It happened again! A different place, a different person. But again, I was outraged! How could I let it go this time?

I was driving home from work, excited about the weekend. As I looked in the rear-view mirror, a bulky four-wheel drive gradually came closer. Next minute, it was right behind me. Another tailgater!

I sped up to shake it off. It stayed with me. I tapped the brake to tell the driver to back off. He came closer!

I was beginning to fume. As I was considering my next move, the car turned off. It was gone. I was left angry, fuming, and worked up.

This happened quite often. But would I ever learn to let it go?

Have you learned to let it go?

Many of us are doing our best to learn to be a better person—be kinder, more accepting, and more mindful, for instance. But when it comes to being less judgmental, it seems that we have a knee-jerk reaction that takes place on its own accord.

It’s true that a certain part of it is due to conditioning and triggers. But if we begin to understand exactly why we judge, we can make space for acceptance and peace with others.

When we are annoyed or upset with someone, it can be explained by the fundamental attribution error. Attribution is when we try to understand the causes of behavior. The problem is that we make errors when we try to make sense of people’s behavior.
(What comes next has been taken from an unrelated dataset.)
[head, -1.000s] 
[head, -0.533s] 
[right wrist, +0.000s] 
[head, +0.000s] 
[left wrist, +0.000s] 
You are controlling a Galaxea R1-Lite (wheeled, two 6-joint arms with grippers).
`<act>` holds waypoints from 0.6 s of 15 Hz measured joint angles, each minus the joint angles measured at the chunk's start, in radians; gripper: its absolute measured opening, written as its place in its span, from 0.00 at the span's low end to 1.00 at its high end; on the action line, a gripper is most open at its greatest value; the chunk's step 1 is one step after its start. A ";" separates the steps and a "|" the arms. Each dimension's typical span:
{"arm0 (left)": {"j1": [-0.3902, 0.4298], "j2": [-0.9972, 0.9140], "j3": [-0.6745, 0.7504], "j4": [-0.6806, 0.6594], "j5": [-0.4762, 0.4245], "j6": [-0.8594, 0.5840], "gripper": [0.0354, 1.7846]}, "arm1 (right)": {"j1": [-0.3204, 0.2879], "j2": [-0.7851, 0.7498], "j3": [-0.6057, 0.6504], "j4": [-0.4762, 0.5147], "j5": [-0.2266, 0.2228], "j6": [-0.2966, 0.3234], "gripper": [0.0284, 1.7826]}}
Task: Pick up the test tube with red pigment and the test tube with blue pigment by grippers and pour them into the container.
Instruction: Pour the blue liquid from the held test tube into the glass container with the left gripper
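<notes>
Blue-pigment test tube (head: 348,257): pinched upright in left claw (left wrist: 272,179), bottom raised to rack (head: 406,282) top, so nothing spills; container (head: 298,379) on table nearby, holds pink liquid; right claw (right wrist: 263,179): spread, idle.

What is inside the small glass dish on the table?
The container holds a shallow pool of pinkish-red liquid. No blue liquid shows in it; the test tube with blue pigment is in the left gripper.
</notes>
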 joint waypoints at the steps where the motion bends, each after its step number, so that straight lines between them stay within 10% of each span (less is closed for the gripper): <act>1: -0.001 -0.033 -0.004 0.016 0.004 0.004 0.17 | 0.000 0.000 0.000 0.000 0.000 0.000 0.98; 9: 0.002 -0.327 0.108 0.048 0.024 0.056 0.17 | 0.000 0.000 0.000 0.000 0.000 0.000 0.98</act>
Simply put, when we see someone doing something wrong, we think it relates to their personality instead of the situation that the person is in.

“What a jerk!”

“How rude!”

“That is so inconsiderate!”

So how can we let it go? If we acknowledge our attribution errors that are judging personality alone, we can contemplate the situation. In my driving incident, perhaps this driver never tailgates. Maybe he had just been sacked at work, or had an emergency at home.

Wouldn’t you be more understanding then? I should have been, but I never put this idea into practice in my life.

But one day, I was driving to work when up ahead I saw a car slowing down for no apparent reason.

“Okay, what’s going on here?”

I was ready to place my attributions: “What a turkey…. How selfish… You are just a… a….”   … I stopped. It was an L plater. A learner. Oops.

I swallowed my outrage. I shut my mouth. I stayed calm and understanding.

And then it hit me. Aren’t we all L platers—in life?

I knew that the person in front of me was an L plater learning to drive. The only difference with everybody else in the world is that we don’t know what they are learning.

What was the tailgater learning about when he was on my tail? What were the teenagers learning about when they egged my car on Halloween? What was I learning about when I reacted?

We all have struggles. We all have a past. We all have a reason for who we are today. It just can’t be seen like an L plate can.

When people hurt you or do wrong, they are simply making mistakes and learning in their own way to get through life—the best way they have learned to do so with the life they have been given.

As I drove away from the L plate driver, I decided to respond to people differently. Whenever I felt like judging, I would imagine they were wearing a shirt with a big L printed on it.

Learner. Learning life. Making mistakes. Taking wrong turns. Getting lost. Moving forward. Getting stuck in jams. Even writing the darn thing off at times!

It seemed that I had figured it out. I finally began to understand things a little bit better.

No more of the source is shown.